My hands smell of him - I don't want to wash them.

He was my purpose.  He was my beautiful silver boy.  

Sleep well my wonderful, quirky, funny, special idiot.  There will never be another like you.

P
		
Click to expand...

Oh, God, that is awful. You have my sincere sympathies. x


----------



## Pearlsasinger (13 February 2016)

Oh no!  Thinking of you at such a difficult time.


----------



## Jericho (13 February 2016)

Omg how awful. Rip Kali xx sending you a big virtual hug xx


----------



## WelshD (13 February 2016)

What a terrible shock for you I  so very sorry

Kali lived like a king and your devotion and commitment to him was wonderful


----------



## Merlin1979 (13 February 2016)

On my goodness. Just Nooooooo. I'm so, so sorry to hear this news. I'm simply devestated for you. Kali was one very special horse. Rest in peace, beautiful boy xxx


----------



## Jnhuk (13 February 2016)

So sorry and so hard esp when such a shock xxx

Really feel what you are going through as lost one of my grey boys out of the blue just over two weeks ago.

Big hugs xxx


----------



## MotherOfChickens (13 February 2016)

So sorry to see this, what a shock.


----------



## Slightlyconfused (13 February 2016)

Hugs  xxxxx


----------



## MochaDun (13 February 2016)

So sorry for your sudden and so sad loss, another one who liked reading your posts about him. He was indeed a beautiful boy and very lucky to have you.


----------



## touchstone (13 February 2016)

So very sorry, words never seem  enough at times like this.  Thinking of you.


----------



## Procrastination (13 February 2016)

So sorry for you, what an awful shock that must've been :-(


----------



## Doormouse (13 February 2016)

Oh PS, I'm so dreadfully sorry, we all knew how much you loved Kali and he was so very lucky to have belonged to someone like you. He wanted for nothing and lived as a king.
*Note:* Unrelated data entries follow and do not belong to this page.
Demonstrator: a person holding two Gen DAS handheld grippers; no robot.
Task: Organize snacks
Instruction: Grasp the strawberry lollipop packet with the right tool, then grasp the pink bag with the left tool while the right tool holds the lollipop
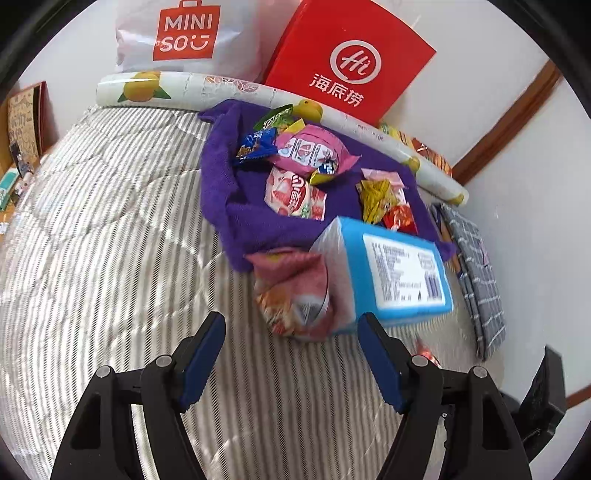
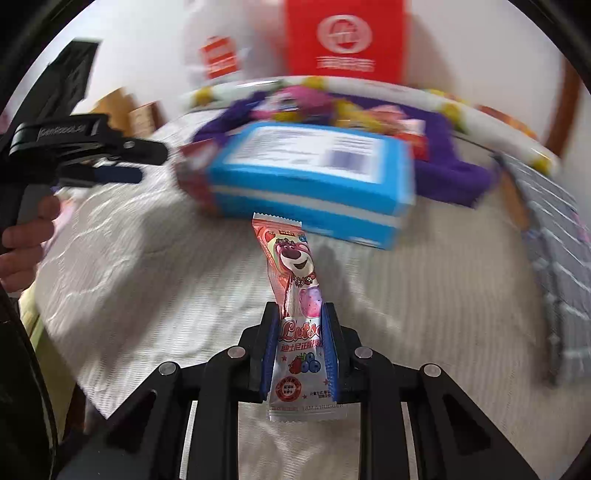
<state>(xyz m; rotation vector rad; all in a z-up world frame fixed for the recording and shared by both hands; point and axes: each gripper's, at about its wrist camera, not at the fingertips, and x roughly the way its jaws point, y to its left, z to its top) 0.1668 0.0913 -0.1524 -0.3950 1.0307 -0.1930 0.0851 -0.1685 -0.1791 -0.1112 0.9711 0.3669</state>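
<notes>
My right gripper [image 2: 300, 314] is shut on a long pink Lotso bear snack packet [image 2: 295, 280] and holds it above the striped quilt. My left gripper [image 1: 291, 325] is open and empty, just short of a pink crumpled snack bag [image 1: 295, 291] and a blue box [image 1: 391, 273]. The blue box [image 2: 310, 177] also shows ahead of the right gripper, blurred. Behind it a purple cloth [image 1: 229, 192] holds several snack packets, among them a pink pouch [image 1: 310, 151] and a yellow packet [image 1: 376, 199]. The left gripper [image 2: 125, 162] shows at the left of the right wrist view.
A rolled lemon-print sheet [image 1: 207, 88] lies behind the purple cloth. A white MINISO bag [image 1: 184, 33] and a red box [image 1: 351, 59] stand against the wall. A grey checked cloth [image 1: 476, 266] lies to the right. The striped quilt [image 1: 110, 240] stretches to the left.
</notes>
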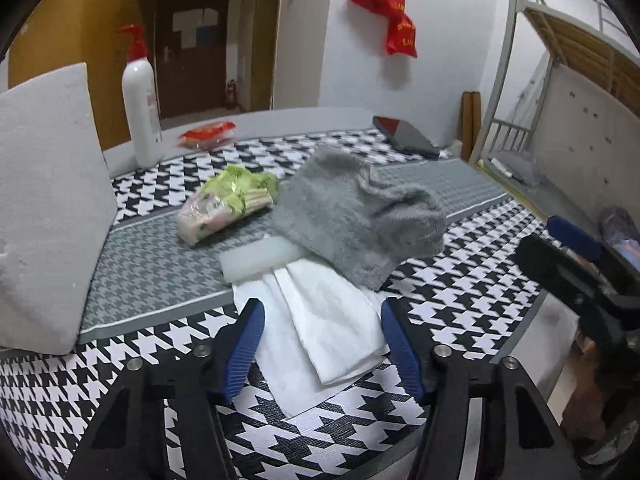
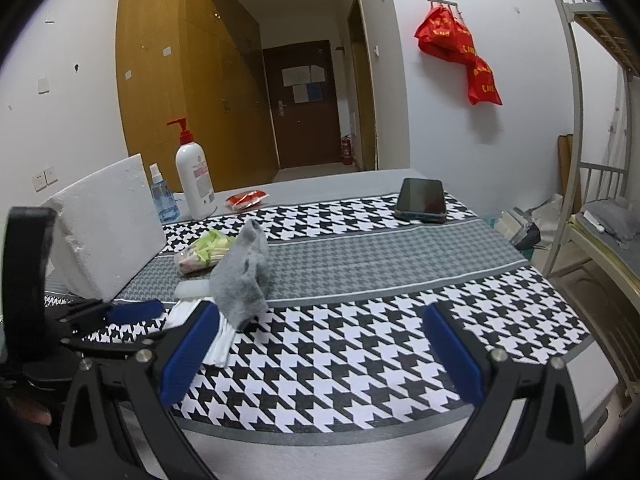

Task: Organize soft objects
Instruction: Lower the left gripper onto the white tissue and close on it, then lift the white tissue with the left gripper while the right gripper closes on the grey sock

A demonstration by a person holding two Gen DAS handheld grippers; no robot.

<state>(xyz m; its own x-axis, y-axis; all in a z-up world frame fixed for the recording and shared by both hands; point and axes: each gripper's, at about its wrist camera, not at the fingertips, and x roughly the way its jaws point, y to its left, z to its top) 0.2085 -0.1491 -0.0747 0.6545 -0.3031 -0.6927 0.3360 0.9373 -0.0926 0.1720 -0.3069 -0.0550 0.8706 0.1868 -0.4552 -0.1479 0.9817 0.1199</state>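
Observation:
A fluffy grey cloth (image 1: 356,216) lies crumpled on the houndstooth table, over white tissue sheets (image 1: 320,328) and a small white foam piece (image 1: 260,258). A green-and-pink tissue pack (image 1: 224,200) lies just behind them. My left gripper (image 1: 322,344) is open, its blue pads either side of the tissue sheets, just above them. My right gripper (image 2: 320,352) is open and empty over the table to the right of the grey cloth (image 2: 244,276). The left gripper (image 2: 132,312) shows at the left of the right wrist view.
A big white foam block (image 1: 48,208) stands at the left. A white pump bottle (image 2: 194,176), a blue spray bottle (image 2: 162,196) and a red packet (image 2: 246,200) sit at the back. A phone (image 2: 422,200) lies at the back right. A metal bunk bed (image 2: 592,200) stands to the right.

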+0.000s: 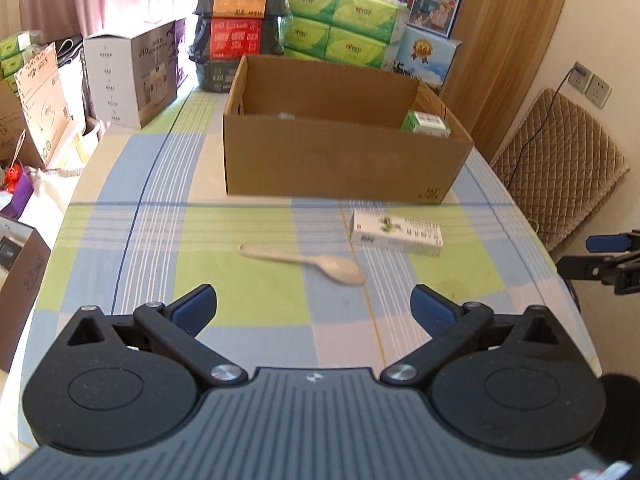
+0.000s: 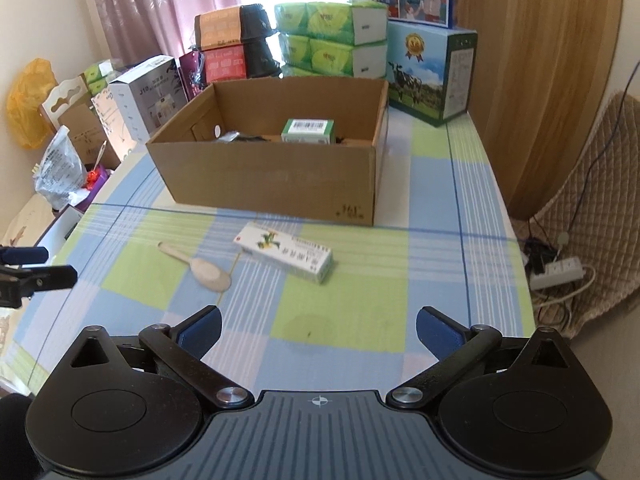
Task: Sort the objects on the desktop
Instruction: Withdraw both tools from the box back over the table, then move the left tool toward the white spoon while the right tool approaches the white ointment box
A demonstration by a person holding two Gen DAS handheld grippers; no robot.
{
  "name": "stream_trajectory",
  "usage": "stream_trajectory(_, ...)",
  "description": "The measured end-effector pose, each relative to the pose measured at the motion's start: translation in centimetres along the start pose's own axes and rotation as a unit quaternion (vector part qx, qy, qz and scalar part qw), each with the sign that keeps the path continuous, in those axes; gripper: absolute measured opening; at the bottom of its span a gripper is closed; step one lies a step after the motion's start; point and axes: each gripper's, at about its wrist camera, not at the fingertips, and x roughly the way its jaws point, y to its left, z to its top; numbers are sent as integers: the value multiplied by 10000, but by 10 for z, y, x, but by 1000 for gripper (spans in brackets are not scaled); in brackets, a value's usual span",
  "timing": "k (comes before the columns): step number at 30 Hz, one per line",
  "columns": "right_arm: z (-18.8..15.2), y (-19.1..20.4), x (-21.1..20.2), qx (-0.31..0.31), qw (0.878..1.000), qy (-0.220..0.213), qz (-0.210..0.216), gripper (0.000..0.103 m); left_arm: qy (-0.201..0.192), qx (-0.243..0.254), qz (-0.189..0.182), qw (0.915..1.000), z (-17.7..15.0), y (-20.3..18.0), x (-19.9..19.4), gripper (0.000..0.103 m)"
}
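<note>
A cream plastic spoon [image 1: 304, 261] [image 2: 198, 267] lies on the checked tablecloth, bowl toward me. To its right rests a white and green medicine carton [image 1: 396, 233] [image 2: 285, 255], lying flat. Behind both stands an open cardboard box [image 1: 336, 160] [image 2: 272, 184] holding a small green and white carton [image 1: 426, 123] [image 2: 308, 131] and some dark items. My left gripper [image 1: 314, 308] hovers open just short of the spoon, nothing between its fingers. My right gripper [image 2: 319, 330] is open too, short of the medicine carton. Each gripper shows at the edge of the other's view.
Stacked green tissue packs [image 1: 344, 24], dark food tubs [image 1: 240, 32], a white appliance box [image 1: 132, 72] and a milk carton box [image 2: 430, 72] line the table's far end. A quilted chair [image 1: 560, 168] and a power strip [image 2: 558, 274] sit off the right edge. Clutter borders the left edge.
</note>
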Motion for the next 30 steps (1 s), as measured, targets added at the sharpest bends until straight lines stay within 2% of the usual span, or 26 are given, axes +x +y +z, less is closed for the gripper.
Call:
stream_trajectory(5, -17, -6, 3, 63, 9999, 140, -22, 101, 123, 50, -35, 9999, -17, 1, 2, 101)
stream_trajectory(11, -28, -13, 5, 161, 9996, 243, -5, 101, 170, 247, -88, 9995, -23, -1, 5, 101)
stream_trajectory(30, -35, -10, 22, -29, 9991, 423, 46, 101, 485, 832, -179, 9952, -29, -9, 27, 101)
He will leave a huge hole, take care of yourself.


----------



## be positive (13 February 2016)

I am so, so sorry, he was everything to you and it came across in your many posts about him over the years, he had a wonderful life with you, look after yourself xxx


----------



## AdorableAlice (13 February 2016)

My thoughts are with you.


----------



## Rockman (13 February 2016)

Thinking of you, what an awful time.  Sending hugs


----------



## Sven (13 February 2016)

So sorry to read this, after your kind words to my sad post yesterday.  Life is tough but we are the better for knowing them x


----------



## PeeGee (13 February 2016)

So sorry to hear this, my thoughts are with you. RIP Kali.


----------



## Clare85 (13 February 2016)

Oh, I'm so very sorry to read this. Rest peacefully Kali xx


----------



## Puddleduck (13 February 2016)

Sorry for your loss. 
I've read your posts but never commented before. He was a lucky boy to have you as his human. 
RIP Kali.


----------



## ihatework (13 February 2016)

So very sad. I know how much he meant to you. RIP Kali x x


----------



## Princess16 (13 February 2016)

I'm so sorry but he died feeling loved and adored by you. 

RIP Lovely Kali


----------



## twiggy2 (13 February 2016)

My thoughts are with you


----------



## LadyGascoyne (13 February 2016)

Oh my goodness, PS! I'm so so sorry. Kali has always been one of my favourite HHO horses and I've loved reading your posts about him. 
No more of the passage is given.